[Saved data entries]
# # #
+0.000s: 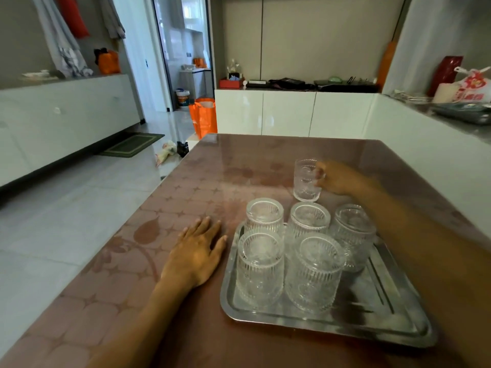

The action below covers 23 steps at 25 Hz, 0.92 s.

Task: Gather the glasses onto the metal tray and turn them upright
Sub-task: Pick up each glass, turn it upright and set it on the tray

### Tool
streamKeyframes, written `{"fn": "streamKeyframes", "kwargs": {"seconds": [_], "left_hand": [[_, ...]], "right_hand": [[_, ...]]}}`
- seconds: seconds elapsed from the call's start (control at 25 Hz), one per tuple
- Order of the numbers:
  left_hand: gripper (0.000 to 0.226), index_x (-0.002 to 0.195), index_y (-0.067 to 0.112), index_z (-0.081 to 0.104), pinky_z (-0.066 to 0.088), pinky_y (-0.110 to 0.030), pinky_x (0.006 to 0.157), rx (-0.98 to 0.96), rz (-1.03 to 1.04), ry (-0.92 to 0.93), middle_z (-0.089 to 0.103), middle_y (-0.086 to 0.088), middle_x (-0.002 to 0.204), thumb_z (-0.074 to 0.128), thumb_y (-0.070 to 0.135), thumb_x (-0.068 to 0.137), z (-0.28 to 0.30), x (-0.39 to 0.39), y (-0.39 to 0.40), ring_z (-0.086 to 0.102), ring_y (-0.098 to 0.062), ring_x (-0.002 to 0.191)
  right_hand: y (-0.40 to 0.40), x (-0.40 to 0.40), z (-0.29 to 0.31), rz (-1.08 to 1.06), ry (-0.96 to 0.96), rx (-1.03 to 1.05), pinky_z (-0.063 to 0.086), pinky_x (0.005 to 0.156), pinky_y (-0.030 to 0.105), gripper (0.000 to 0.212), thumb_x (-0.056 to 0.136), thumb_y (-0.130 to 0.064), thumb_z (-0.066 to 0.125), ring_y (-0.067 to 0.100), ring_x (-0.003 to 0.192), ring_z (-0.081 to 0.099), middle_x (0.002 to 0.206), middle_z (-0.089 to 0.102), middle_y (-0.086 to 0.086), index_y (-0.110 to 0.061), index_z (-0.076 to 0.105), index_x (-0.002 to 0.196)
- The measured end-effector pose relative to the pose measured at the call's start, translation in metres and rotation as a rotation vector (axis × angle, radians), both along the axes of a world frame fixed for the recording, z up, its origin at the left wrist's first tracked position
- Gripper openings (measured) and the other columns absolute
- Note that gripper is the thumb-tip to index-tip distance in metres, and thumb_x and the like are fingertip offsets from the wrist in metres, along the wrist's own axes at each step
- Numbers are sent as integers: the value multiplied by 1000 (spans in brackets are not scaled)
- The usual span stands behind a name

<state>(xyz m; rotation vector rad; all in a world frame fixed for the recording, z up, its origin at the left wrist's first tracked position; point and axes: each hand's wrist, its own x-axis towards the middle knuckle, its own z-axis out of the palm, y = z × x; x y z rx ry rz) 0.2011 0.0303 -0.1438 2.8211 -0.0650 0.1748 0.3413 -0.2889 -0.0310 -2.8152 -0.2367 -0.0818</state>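
Right hand (337,179) closed around a ribbed glass (307,180) beyond the far edge of the metal tray (372,322). Five ribbed glasses (313,272) upside down toward the tray's far-left corner. Left hand (196,251) open, flat on the table (132,274), just beside the tray's left edge.

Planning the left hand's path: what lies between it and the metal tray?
Nothing: in the head view only bare brown tabletop separates the left hand, flat on the table, from the metal tray.

Six glasses (308,224), one metal tray (372,328), two hands (195,254).
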Motion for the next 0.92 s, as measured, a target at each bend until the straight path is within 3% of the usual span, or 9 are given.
{"fn": "streamKeyframes", "kwargs": {"seconds": [0.2, 0.32, 0.4, 0.52, 0.6, 0.68, 0.76, 0.84, 0.92], "left_hand": [[60, 147, 25, 41, 16, -40, 122, -43, 33, -8, 33, -2, 161, 23, 57, 99, 1, 0, 0, 24, -20, 150], [55, 122, 21, 62, 45, -34, 95, -212, -11, -137, 67, -7, 126, 28, 57, 97, 16, -15, -4, 60, -28, 118], [39, 121, 21, 63, 44, -31, 88, -399, 17, -252, 69, -8, 120, 40, 44, 99, 29, -35, -10, 63, -26, 108], [32, 129, 28, 57, 50, -38, 96, -746, 71, -520, 64, -2, 127, 56, 28, 97, 57, -74, -25, 60, -20, 115], [46, 129, 34, 52, 52, -27, 97, -838, -137, -665, 62, 13, 127, 69, 36, 86, 82, -108, -42, 61, -12, 116], [81, 142, 39, 40, 46, -13, 99, -856, -442, -551, 53, 18, 141, 81, 43, 72, 106, -142, -72, 54, -4, 126], [104, 148, 44, 28, 43, -15, 104, -853, -615, -354, 44, 23, 147, 89, 42, 64, 117, -164, -102, 46, -2, 135], [99, 143, 45, 34, 46, -25, 107, -882, -588, -342, 48, 25, 140, 91, 33, 64, 117, -171, -122, 48, -5, 133], [90, 138, 42, 41, 45, -25, 107, -915, -515, -379, 51, 28, 134, 91, 30, 64, 116, -170, -130, 51, -3, 130]], "right_hand": [[-15, -40, 46, -77, -218, 56, 51, 70, 37, 16, 90, -31, 67, 23, 82, 62, 96, 69, 3, -16, 64, 92], [-27, -102, 78, -107, -357, 284, 47, 69, 33, 14, 88, -32, 69, 20, 85, 62, 96, 66, -3, -18, 65, 91], [-35, -155, 87, -98, -358, 525, 52, 67, 30, 12, 88, -31, 71, 16, 81, 67, 91, 72, -4, -20, 67, 88], [-38, -234, 70, -24, -248, 948, 56, 61, 21, 11, 85, -27, 75, 8, 76, 74, 86, 78, -3, -18, 70, 90], [-33, -270, 44, 50, -52, 1212, 57, 81, 35, 36, 80, -31, 74, 20, 89, 76, 96, 79, 6, -4, 68, 103], [-24, -293, 14, 106, 138, 1418, 51, 90, 46, 42, 75, -38, 76, 32, 95, 74, 95, 78, 15, -3, 69, 99], [-9, -309, -7, 198, 297, 1559, 50, 89, 45, 32, 75, -40, 81, 32, 93, 74, 89, 77, 16, -13, 72, 90], [-1, -317, -15, 236, 362, 1615, 52, 84, 41, 36, 72, -46, 82, 25, 90, 74, 90, 77, 15, -16, 73, 90], [-1, -317, -14, 161, 246, 1502, 56, 74, 36, 50, 66, -60, 81, 22, 87, 75, 91, 79, 12, -18, 71, 93]]}}
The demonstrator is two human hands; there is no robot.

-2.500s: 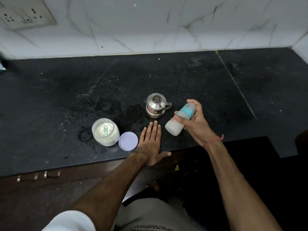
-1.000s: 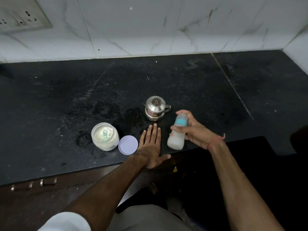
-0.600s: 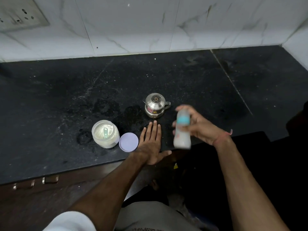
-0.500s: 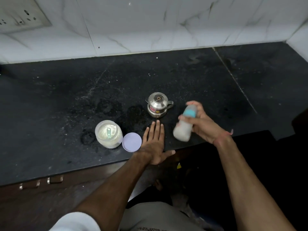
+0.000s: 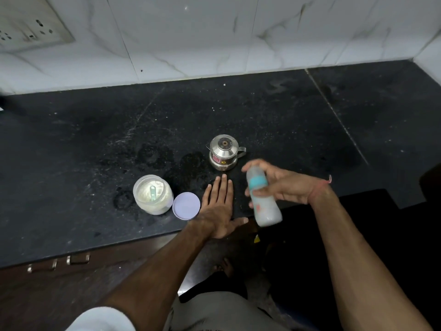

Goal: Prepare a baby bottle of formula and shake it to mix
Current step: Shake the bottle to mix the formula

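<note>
The right hand [image 5: 284, 187] is gripping the bottle [image 5: 261, 195], fingers and thumb curled round its teal collar, and the bottle is now tipping the other way from half a second ago: then its base was pointing down toward the left hand, now the base is swinging out past the surface edge on the near side of the kettle [image 5: 224, 152] while the capped top is pointing back toward it. Across the last seconds it has been rocking between these tilts, so the shaking seems to be well under way and the task is probably in its last step; the blur on the cap end is fitting that reading. The bottle is looking cloudy white through its lower body, with no clear layer that I can make out, though the blur is making it hard to judge whether any lumps are left. It is hanging in the air, touching nothing but the hand

The left hand [image 5: 218, 204] is staying flat on the surface [image 5: 71, 144] with fingers straight, holding nothing, just near of the kettle. Left of the kettle and a little nearer, the lid [image 5: 186, 205] is lying beside the open jar [image 5: 152, 194] of powder, a scoop [image 5: 153, 192] standing in it
</note>
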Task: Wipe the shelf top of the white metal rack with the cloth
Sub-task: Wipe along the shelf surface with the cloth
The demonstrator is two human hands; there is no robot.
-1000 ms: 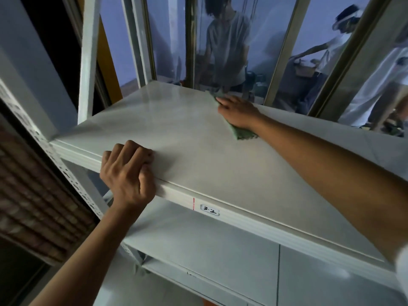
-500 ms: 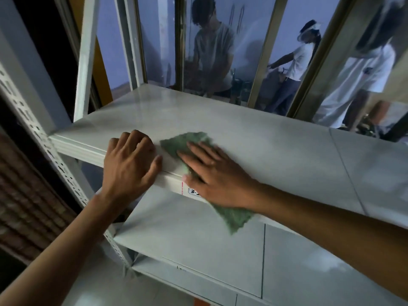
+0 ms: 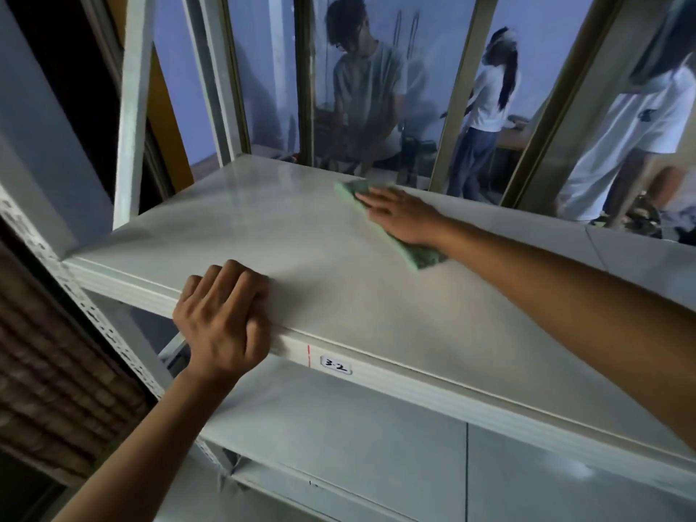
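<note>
The white metal rack's shelf top (image 3: 301, 258) fills the middle of the view, pale and glossy. A green cloth (image 3: 350, 190) lies flat on it near the far edge. My right hand (image 3: 403, 216) presses palm-down on the cloth with its fingers spread, the cloth showing in front of and behind the hand. My left hand (image 3: 226, 318) grips the shelf's front edge at the left, fingers curled over the top and thumb on the front lip.
A small label reading 3-2 (image 3: 336, 365) sits on the front lip. A perforated white upright (image 3: 94, 318) stands at the left corner. Lower shelves (image 3: 357, 438) lie beneath. Behind the glass panes (image 3: 376, 88) beyond the far edge, three people stand.
My right hand has slid the cloth from the front edge beside my left hand back to the shelf's far edge. My left hand keeps its grip on the front edge.
</note>
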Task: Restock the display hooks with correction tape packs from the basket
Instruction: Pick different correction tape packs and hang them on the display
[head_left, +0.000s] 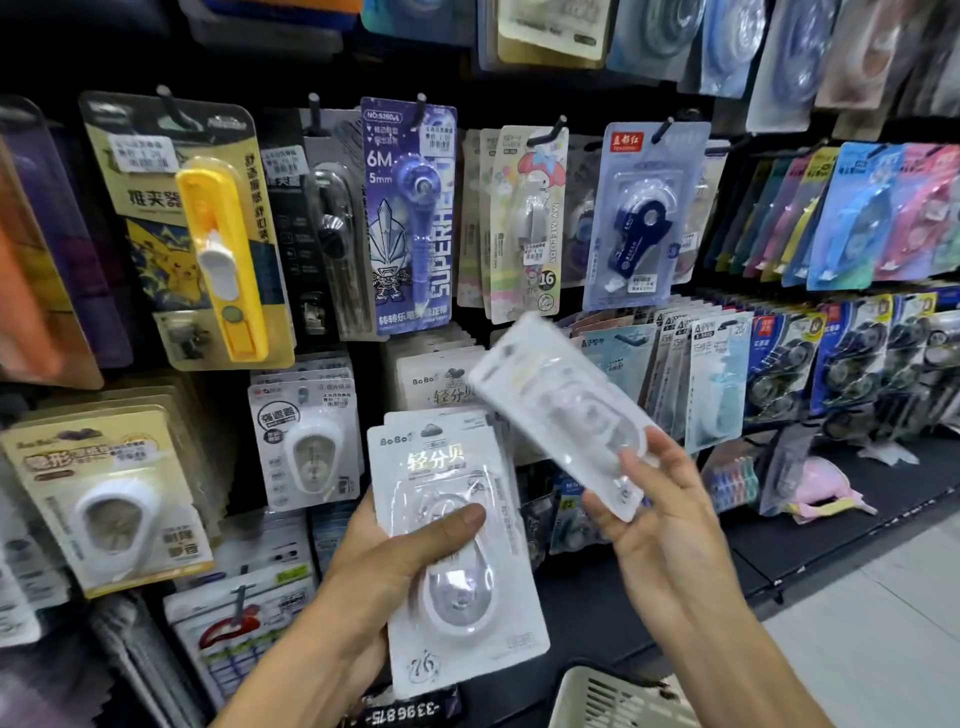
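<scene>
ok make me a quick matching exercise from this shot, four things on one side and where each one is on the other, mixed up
Things:
1. stack of white packs
2. single white pack
3. basket
4. yellow clip dispenser pack

Places:
A. hanging on a hook, upper left of the display
B. held tilted in the right hand
C. bottom edge of the view, below the hands
D. gripped in the left hand, thumb across the front

Pairs: 1-D, 2-B, 3-C, 4-A
</scene>
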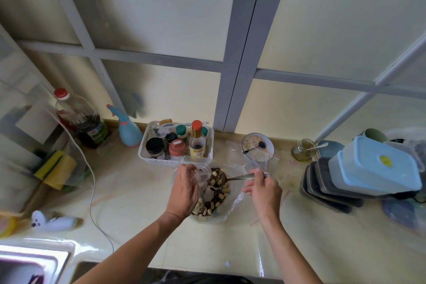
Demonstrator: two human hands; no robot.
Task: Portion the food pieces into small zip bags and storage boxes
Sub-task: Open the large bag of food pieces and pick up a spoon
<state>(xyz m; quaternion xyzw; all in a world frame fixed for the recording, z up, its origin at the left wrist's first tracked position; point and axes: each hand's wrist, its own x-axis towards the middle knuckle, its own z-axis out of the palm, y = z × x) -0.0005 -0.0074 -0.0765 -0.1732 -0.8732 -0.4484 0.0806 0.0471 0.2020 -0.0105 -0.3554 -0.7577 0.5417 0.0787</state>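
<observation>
Head view: left hand (184, 188) pinches a clear bag (202, 174); right hand (265, 188) grips a loaded spoon (232, 178).

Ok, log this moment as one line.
left hand holds zip bag open | right hand holds spoon loaded with nuts | over nut bag | counter

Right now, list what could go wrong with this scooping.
1. The metal spoon is heaped with pale peanut pieces; some could roll off before reaching the small clear zip bag.
2. The left hand holds that bag's limp mouth; it may sag and spill.
</observation>
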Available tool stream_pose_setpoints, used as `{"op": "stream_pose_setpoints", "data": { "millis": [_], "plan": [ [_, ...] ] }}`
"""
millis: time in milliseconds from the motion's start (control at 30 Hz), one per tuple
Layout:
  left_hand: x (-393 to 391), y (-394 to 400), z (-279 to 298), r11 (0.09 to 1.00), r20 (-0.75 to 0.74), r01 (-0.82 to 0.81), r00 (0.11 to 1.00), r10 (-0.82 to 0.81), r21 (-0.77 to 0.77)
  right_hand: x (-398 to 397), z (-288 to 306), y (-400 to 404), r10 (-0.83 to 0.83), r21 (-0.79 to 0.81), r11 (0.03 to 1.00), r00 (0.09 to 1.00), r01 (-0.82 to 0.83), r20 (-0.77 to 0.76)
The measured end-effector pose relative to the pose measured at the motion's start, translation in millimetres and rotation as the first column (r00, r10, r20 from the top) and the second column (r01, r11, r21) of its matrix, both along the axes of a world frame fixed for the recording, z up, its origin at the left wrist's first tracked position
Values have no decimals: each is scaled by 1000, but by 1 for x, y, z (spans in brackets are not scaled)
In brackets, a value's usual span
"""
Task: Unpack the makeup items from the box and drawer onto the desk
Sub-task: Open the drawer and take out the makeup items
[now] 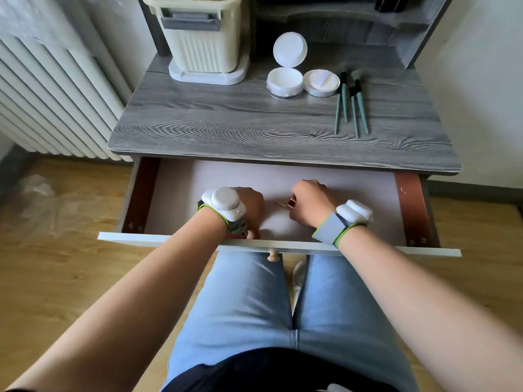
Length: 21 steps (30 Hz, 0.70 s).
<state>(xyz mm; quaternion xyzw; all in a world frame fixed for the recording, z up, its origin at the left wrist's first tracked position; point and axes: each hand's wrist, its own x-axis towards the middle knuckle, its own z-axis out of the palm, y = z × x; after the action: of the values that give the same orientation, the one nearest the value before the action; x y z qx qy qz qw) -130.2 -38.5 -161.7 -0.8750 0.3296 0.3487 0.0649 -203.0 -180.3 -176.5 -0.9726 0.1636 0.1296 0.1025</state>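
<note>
The drawer (175, 190) is pulled out under the grey desk (226, 123). Both my hands are inside it. My right hand (308, 203) is closed around a small copper-coloured item (291, 202), with a thin gold piece (280, 205) lying just left of it. My left hand (249, 207) curls down near the drawer front, fingers over something reddish that is mostly hidden. On the desk stand an open white powder jar (284, 82), a round puff case (321, 82) and several teal brushes (351, 106).
A cream storage box (203, 38) stands at the desk's back left. A white radiator (51, 94) is at the left. The drawer's white front edge (158, 239) with a wooden knob (273, 256) sits above my knees. Wooden floor surrounds the desk.
</note>
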Motion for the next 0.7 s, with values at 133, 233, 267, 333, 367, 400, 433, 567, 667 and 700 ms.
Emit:
{"op": "stream_pose_setpoints", "data": {
  "millis": [133,233,267,333,367,400,433,567,667,700],
  "plan": [
    [-2,-1,0,988,28,-30,999,35,-148,2,-6,1,32,29,999,998,-34,50],
    [-4,0,-1,973,23,-73,997,80,-217,4,-13,-2,53,64,996,996,-58,72],
    [-4,1,-2,968,14,-91,995,96,-233,5,-15,-3,72,64,995,995,-76,67],
    [-5,4,-2,962,20,-104,993,112,-253,8,-21,-4,102,60,993,992,-106,68],
    [-6,5,-1,961,26,-104,993,114,-257,8,-23,-4,105,58,992,992,-109,71],
    [-7,6,-1,959,29,-109,992,121,-262,8,-23,-3,107,59,992,992,-111,73],
    [-8,6,0,955,26,-114,992,126,-273,8,-23,-3,108,62,992,991,-113,77],
    [-14,6,4,934,52,-118,988,144,-336,6,-16,-3,117,66,990,988,-124,99],
    [-22,7,7,914,138,-144,968,210,-380,-1,-8,0,158,58,984,978,-167,137],
    [-25,8,8,910,187,-138,956,225,-390,-4,-5,1,174,52,982,972,-184,159]
  ]
}}
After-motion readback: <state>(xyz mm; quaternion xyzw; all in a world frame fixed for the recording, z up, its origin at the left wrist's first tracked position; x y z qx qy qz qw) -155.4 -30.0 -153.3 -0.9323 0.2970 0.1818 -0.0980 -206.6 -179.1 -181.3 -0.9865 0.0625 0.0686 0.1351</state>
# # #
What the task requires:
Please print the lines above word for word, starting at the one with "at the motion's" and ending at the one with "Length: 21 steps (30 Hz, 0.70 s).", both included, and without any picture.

Exercise answer:
The measured end-effector pose relative to the pose measured at the motion's start, translation in millimetres and rotation as the first column (r00, r10, r20 from the top) and the second column (r01, r11, r21) of its matrix, both along the axes of a world frame fixed for the recording, z up, its origin at the left wrist's first tracked position
Values have no decimals: each is scaled by 1000, but by 1 for x, y, z (spans in brackets are not scaled)
In brackets, a value's usual span
"""
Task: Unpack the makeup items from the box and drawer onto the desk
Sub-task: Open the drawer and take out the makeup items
[now] 
Length: 21 steps (30 Hz, 0.70 s).

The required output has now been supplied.